Perhaps the most traumatic repercussion of a divorce is the inability to see one’s children every day. I have met many a client who has refused to pursue a divorce merely because he could not contemplate separation from his children. Even (and perhaps especially) in a failing marriage, parents are comforted by routines that involve our little ones in so many aspects of daily life. Waking up, eating breakfast, coming home at the end of the day, dinnertime, evening entertainment, bath time, bed time. Whether we participate in every activity or not, we are simply happy that they are occurring. We take for granted the fact that the kids are sitting at the breakfast table as we make our coffee and sleeping upstairs as we watch Game of Thrones. Even when we are not directly interacting with them, there is comfort in proximity.
That is what makes divorce so traumatic on the father/child relationship – the loss of that regular proximity and contact. So on this Father’s Day, here are some suggestions for all the divorced dads out there to help maintain that contact, and with it the strong bond that every father and child want and need.
Be a proactive dad. Too many times in my practice, I see fathers rely on their ex-wives to keep them informed of their children’s progress. They rely on their ex-wives to forward report cards and activity schedules or to notifying them of the results of doctor and dentist appointments. That reliance is misplaced and unnecessary. There’s no need to rely on your ex-wife when you can procure this information yourself. Cut out the middleman. Call your children’s school and get on all the distribution lists. Call your children’s teachers and care providers directly for updates on your children’s progress and health. Schedule your own conferences and appointments. Keep yourself informed by getting this crucial information firsthand. You will be a better, and better informed, parent for it.

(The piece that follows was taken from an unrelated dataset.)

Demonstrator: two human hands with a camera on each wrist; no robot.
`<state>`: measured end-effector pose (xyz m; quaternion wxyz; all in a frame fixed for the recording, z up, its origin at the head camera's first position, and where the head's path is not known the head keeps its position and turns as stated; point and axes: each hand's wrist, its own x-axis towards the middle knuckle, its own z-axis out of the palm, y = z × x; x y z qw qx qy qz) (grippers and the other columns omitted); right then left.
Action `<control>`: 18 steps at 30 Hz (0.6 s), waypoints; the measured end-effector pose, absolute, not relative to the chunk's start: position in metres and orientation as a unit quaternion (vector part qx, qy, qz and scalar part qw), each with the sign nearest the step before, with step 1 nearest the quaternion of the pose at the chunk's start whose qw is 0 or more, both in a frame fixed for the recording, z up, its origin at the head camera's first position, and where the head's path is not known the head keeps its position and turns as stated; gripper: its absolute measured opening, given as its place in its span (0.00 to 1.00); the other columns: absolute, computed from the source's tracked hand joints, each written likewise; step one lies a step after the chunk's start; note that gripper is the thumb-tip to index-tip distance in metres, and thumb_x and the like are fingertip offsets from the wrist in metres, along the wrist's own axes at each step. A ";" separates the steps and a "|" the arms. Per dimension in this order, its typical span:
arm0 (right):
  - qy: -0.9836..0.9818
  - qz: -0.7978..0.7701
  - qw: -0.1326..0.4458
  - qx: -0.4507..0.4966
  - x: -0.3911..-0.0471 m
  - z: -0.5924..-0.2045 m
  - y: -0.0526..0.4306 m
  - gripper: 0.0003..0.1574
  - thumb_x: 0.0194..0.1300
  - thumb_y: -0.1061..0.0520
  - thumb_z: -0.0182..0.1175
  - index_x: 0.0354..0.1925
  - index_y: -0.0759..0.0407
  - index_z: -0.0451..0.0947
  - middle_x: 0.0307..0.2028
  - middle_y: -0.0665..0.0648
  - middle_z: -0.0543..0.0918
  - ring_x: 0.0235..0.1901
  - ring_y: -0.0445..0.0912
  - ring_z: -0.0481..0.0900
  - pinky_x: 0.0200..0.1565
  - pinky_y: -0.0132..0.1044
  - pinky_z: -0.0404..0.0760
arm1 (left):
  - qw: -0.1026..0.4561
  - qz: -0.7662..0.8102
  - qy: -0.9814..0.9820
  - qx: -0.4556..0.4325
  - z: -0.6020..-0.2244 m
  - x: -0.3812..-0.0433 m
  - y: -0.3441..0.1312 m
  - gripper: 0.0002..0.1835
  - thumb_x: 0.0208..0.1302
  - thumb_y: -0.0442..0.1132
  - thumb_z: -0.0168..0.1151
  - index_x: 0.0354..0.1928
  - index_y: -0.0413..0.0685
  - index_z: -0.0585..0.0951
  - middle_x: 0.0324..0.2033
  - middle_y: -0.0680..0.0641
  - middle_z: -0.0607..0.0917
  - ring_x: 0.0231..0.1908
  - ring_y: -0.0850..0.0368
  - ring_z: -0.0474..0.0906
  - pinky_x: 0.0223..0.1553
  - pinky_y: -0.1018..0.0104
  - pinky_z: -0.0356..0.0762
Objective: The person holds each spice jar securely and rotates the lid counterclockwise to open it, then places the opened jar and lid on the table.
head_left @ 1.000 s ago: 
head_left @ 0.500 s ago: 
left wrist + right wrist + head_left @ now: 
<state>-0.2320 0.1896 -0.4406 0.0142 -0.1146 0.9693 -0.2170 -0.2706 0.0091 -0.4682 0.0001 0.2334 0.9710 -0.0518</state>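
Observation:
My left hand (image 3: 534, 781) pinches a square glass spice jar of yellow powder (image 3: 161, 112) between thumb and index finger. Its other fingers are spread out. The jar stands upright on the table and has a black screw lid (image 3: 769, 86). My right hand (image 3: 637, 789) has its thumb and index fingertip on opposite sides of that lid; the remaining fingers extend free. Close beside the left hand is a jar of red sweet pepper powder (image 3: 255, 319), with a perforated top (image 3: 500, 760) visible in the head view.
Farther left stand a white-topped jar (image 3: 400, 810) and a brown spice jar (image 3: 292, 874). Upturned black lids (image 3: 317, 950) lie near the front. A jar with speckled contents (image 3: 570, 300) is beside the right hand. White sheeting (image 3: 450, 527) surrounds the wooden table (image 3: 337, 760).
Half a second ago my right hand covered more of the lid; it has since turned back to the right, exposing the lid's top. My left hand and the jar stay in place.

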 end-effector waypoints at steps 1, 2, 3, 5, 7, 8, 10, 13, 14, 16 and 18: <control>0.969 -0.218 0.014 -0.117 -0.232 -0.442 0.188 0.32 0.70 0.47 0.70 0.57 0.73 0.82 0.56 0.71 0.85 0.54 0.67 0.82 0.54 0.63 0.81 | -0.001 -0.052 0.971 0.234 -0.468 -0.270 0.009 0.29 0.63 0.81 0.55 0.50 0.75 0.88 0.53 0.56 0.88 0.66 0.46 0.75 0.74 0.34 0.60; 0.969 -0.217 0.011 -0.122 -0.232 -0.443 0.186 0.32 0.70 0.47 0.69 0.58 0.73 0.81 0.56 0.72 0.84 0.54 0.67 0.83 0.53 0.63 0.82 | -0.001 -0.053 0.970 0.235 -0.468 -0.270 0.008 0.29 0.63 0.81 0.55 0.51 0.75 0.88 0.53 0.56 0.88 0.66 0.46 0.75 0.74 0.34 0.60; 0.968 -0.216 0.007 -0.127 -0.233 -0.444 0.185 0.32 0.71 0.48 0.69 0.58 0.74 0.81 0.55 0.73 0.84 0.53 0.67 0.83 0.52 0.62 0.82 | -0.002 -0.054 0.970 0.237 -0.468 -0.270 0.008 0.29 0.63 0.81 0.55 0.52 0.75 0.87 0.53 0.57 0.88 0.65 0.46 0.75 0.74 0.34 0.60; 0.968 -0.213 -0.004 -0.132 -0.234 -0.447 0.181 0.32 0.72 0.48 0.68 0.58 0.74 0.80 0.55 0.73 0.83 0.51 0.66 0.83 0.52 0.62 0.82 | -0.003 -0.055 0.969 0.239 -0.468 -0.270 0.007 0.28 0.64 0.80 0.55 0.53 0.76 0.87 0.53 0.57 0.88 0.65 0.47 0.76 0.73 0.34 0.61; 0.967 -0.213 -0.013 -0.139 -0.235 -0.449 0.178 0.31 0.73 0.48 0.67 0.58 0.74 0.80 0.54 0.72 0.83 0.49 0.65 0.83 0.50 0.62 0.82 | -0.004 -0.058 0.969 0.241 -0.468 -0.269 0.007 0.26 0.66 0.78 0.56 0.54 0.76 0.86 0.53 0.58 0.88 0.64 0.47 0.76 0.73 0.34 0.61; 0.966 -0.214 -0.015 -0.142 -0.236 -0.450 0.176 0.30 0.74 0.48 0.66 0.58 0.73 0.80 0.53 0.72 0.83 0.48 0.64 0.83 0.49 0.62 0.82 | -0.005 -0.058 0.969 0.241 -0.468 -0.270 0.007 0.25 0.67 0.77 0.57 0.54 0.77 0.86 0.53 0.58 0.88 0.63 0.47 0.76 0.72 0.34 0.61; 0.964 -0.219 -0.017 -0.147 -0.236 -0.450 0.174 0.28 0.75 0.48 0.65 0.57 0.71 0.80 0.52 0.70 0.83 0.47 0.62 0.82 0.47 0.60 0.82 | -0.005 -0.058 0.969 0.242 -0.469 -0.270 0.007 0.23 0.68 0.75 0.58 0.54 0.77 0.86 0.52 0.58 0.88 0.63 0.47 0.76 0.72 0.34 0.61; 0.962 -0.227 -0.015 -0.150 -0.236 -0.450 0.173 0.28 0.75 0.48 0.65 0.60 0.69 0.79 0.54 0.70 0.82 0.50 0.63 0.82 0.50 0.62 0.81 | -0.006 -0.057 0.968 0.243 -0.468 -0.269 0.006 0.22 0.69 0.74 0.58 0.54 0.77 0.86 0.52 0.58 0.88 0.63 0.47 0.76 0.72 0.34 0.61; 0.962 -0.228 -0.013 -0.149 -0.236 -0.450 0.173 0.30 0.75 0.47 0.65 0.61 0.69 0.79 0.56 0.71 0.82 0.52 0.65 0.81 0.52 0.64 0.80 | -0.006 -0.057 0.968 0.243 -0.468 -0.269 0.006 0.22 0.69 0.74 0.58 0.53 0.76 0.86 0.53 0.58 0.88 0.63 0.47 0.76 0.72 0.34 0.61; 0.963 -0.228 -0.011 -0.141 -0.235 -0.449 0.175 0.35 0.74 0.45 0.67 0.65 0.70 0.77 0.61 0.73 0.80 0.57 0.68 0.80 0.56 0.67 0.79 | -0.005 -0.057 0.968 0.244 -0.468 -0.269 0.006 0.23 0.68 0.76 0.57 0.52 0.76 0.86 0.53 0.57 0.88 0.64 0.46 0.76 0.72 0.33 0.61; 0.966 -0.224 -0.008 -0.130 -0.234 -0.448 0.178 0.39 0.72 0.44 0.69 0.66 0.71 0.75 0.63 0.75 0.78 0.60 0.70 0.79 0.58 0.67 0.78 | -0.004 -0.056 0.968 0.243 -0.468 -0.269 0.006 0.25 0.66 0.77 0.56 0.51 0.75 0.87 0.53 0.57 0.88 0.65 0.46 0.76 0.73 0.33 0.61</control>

Parenting time is kid time. Even in a fully intact home, quality time with our children is hard to come by. So when you have that time, dedicate it to your children and make the most of your time together. Put your phone away when your children are over. Those emails can wait a few hours until the kids are napping or off with their friends. Then talk with your children and listen to them. That’s all they really want. Engage with them on a personal level. Trips to the park or simple outdoor activities, away from audio/visual entertainment, are extremely valuable in strengthening that father/child bond. One of a father’s many roles is to teach social discipline and proper interpersonal interaction, and that’s taught through practice outside with other kids and adults. There is always time for video games, and they can be a great bonding activity as well, but first and foremost help them socialize by practice and example.
Exercise your time consistently. Your children know the parenting schedule (probably better than you do) and they look forward to seeing you every time. Don’t disappoint them. Be there to pick them up, on time and ready, every time. Don’t miss your parenting time. That sort of disappointment sows mistrust and feelings of neglect and distance. Call or text your children every day, even if it is just to say, “hello and I love you.” FaceTime with your children. It is a great tool to keep that connection intact. Being a dad is hard enough when you see your children everyday. Seeing them half the time (or less) only makes your job that much harder. So cherish the time you have together and use it wisely. Put your children first. The rest of the world can wait a little while.
On this Father’s Day take a moment to consider your priorities and what is truly important in life. Fathers want to be providers. It’s in our DNA. If we work an eighty hour week and bring home a nice paycheck to support the family at the end of the week, many of us consider the job done. But in truth, the job only starts when you walk in through the door. Be the best father you can be this year and every year.